[[ Dataset extract open ]]

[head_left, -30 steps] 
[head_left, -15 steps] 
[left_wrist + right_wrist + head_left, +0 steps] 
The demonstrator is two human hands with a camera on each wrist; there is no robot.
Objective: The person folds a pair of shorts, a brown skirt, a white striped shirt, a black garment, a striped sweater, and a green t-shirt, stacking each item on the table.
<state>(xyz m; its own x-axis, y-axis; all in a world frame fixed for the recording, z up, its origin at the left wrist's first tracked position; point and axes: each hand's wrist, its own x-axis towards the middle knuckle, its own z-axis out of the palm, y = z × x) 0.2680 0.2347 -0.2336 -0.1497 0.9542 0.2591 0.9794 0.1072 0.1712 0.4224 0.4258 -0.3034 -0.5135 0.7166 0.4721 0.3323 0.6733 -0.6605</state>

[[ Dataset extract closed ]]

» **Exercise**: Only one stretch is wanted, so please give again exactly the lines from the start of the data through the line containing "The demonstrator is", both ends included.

» **Answer section**:
[head_left, -30 steps] 
[head_left, -15 steps] 
[left_wrist + right_wrist + head_left, +0 steps] 
The demonstrator is two human hands with a camera on each wrist; there is no robot.

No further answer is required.